### Try it
Write out the line with "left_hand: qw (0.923" and every later line through the end of the data below, exactly as given, with no pictures in the copy.
┌─ Input records
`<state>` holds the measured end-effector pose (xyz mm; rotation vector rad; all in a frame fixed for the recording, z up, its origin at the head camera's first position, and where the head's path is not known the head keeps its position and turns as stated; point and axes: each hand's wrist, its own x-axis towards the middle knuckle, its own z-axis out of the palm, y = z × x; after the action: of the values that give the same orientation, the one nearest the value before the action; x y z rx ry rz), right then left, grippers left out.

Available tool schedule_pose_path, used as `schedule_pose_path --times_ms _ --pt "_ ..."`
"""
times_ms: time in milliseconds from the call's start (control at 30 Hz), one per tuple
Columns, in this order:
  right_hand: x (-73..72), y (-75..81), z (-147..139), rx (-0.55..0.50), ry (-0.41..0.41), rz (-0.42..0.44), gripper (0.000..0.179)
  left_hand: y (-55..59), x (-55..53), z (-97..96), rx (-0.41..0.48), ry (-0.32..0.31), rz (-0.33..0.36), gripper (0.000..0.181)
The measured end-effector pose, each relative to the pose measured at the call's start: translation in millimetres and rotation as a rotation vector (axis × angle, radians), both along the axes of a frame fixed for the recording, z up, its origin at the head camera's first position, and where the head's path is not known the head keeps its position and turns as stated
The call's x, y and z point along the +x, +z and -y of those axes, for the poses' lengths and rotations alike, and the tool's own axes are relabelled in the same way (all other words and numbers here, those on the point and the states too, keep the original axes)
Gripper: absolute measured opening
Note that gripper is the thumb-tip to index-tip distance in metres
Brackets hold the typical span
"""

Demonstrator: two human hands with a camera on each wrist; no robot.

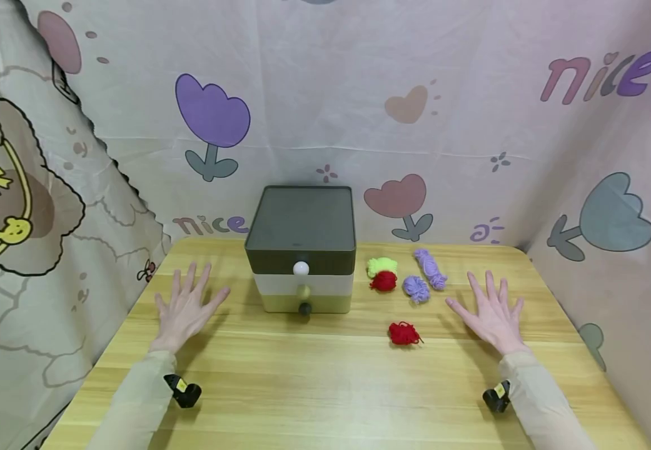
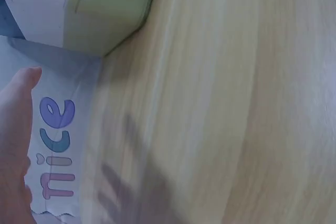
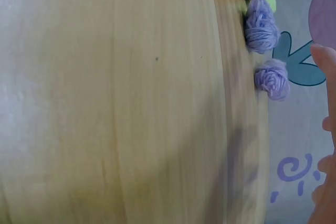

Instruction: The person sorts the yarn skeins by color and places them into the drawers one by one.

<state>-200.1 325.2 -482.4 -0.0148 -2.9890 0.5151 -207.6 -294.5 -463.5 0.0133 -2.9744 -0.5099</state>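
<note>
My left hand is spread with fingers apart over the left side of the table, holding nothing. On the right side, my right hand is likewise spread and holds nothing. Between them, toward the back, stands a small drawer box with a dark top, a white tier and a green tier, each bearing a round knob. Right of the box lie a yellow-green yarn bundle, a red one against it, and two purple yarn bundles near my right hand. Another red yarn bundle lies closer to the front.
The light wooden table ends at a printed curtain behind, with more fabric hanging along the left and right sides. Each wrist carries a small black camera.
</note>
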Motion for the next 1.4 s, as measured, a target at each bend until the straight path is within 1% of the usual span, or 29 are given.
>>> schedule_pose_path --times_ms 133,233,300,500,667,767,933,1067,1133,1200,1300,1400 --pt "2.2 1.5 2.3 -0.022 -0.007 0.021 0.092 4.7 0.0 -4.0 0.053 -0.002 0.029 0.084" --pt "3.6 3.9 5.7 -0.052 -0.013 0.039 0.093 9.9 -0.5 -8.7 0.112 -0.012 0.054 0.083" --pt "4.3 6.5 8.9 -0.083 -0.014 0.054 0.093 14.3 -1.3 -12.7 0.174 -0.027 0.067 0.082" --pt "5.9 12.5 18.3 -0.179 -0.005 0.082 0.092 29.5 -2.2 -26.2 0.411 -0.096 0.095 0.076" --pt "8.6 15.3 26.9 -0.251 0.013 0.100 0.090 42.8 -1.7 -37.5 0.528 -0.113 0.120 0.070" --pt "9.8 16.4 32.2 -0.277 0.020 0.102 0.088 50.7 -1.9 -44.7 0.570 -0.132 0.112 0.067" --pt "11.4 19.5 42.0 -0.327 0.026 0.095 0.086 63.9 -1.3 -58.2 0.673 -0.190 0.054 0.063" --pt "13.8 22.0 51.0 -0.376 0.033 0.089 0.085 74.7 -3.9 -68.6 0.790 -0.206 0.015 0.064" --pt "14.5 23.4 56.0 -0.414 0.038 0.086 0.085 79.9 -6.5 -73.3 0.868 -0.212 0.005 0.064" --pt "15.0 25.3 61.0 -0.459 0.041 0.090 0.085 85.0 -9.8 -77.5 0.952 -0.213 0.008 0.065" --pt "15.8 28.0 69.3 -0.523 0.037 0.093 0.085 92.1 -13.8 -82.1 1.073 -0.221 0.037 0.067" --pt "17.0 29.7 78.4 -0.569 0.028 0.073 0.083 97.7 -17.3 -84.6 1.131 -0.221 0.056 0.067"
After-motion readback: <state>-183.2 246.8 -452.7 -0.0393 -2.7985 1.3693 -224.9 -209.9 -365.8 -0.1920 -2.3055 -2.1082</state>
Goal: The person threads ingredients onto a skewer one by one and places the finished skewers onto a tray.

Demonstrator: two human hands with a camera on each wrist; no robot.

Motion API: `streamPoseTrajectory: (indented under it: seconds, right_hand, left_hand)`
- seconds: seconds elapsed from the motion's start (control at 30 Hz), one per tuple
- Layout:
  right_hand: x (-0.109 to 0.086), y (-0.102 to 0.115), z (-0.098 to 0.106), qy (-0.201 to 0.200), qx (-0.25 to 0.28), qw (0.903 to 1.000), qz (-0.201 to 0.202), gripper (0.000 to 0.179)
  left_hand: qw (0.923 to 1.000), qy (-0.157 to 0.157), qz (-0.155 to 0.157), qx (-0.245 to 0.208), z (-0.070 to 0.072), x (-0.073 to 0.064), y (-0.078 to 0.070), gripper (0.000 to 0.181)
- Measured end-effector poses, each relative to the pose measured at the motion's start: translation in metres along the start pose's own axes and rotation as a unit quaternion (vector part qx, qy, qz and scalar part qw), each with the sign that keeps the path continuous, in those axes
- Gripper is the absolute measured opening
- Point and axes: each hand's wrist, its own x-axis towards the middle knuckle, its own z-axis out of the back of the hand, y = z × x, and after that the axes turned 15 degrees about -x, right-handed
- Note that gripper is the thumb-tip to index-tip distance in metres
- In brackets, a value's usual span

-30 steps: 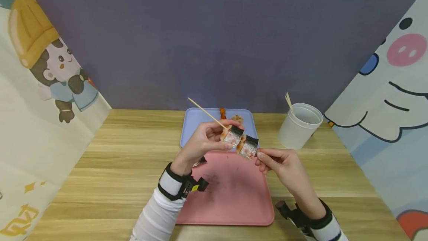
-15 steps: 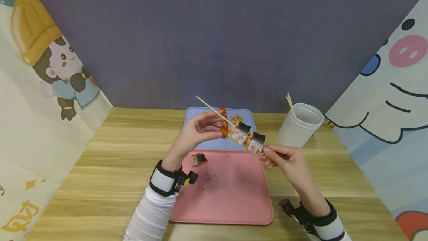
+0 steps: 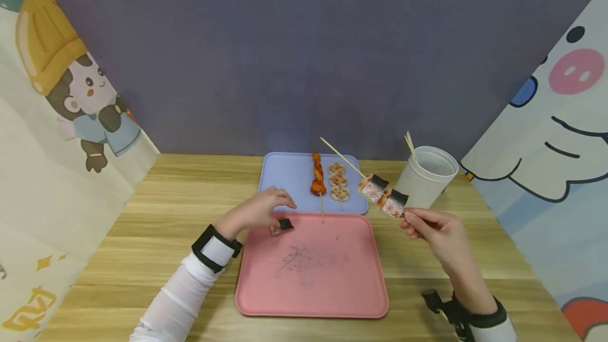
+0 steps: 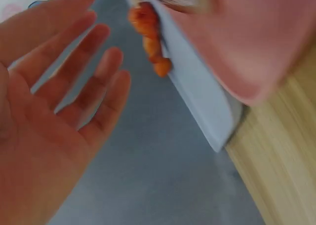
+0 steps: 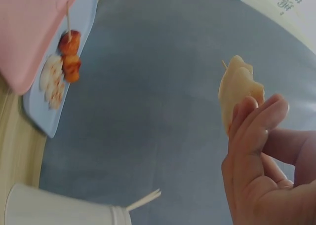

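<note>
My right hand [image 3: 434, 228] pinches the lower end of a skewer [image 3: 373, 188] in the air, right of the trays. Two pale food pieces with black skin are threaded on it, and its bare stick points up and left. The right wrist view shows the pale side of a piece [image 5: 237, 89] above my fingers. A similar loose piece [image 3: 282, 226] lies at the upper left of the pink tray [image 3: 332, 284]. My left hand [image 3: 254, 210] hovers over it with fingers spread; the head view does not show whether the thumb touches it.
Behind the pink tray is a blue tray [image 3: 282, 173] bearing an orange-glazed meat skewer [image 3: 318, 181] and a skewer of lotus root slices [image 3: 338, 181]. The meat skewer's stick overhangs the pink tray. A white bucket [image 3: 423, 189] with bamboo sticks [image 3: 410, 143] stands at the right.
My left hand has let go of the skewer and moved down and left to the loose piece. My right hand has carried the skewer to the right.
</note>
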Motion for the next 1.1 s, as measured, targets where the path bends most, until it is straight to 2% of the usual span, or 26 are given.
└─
### Response box
  left_hand: qw (0.923 to 1.000), qy (-0.157 to 0.157), qz (-0.155 to 0.157), qx (-0.245 to 0.208), z (-0.070 to 0.072), x (-0.073 to 0.064), y (-0.078 to 0.070), gripper (0.000 to 0.181)
- Measured end-effector poses, each relative to the pose measured at the motion's start: translation in metres along the start pose's own axes and rotation as a unit quaternion (vector part qx, qy, qz and scalar part qw), each with the sign that keeps the path continuous, in those axes
- Gripper is the absolute measured opening
- Point and axes: each hand's wrist, its own x-axis towards the middle knuckle, its own z-axis out of the back of the hand, y = z × x, and after that the axes turned 15 degrees about -x, right-handed
- Note that gripper is the thumb-tip to index-tip distance in metres
- In brackets, a value's usual span

-30 steps: 
-15 steps: 
+0 steps: 
+0 steps: 
+0 steps: 

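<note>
My right hand [image 3: 434, 228] pinches the lower end of a skewer [image 3: 373, 188] in the air, right of the trays. Two pale food pieces with black skin are threaded on it, and its bare stick points up and left. The right wrist view shows the pale side of a piece [image 5: 237, 89] above my fingers. A similar loose piece [image 3: 282, 226] lies at the upper left of the pink tray [image 3: 332, 284]. My left hand [image 3: 254, 210] hovers over it with fingers spread; the head view does not show whether the thumb touches it.
Behind the pink tray is a blue tray [image 3: 282, 173] bearing an orange-glazed meat skewer [image 3: 318, 181] and a skewer of lotus root slices [image 3: 338, 181]. The meat skewer's stick overhangs the pink tray. A white bucket [image 3: 423, 189] with bamboo sticks [image 3: 410, 143] stands at the right.
My left hand has let go of the skewer and moved down and left to the loose piece. My right hand has carried the skewer to the right.
</note>
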Motion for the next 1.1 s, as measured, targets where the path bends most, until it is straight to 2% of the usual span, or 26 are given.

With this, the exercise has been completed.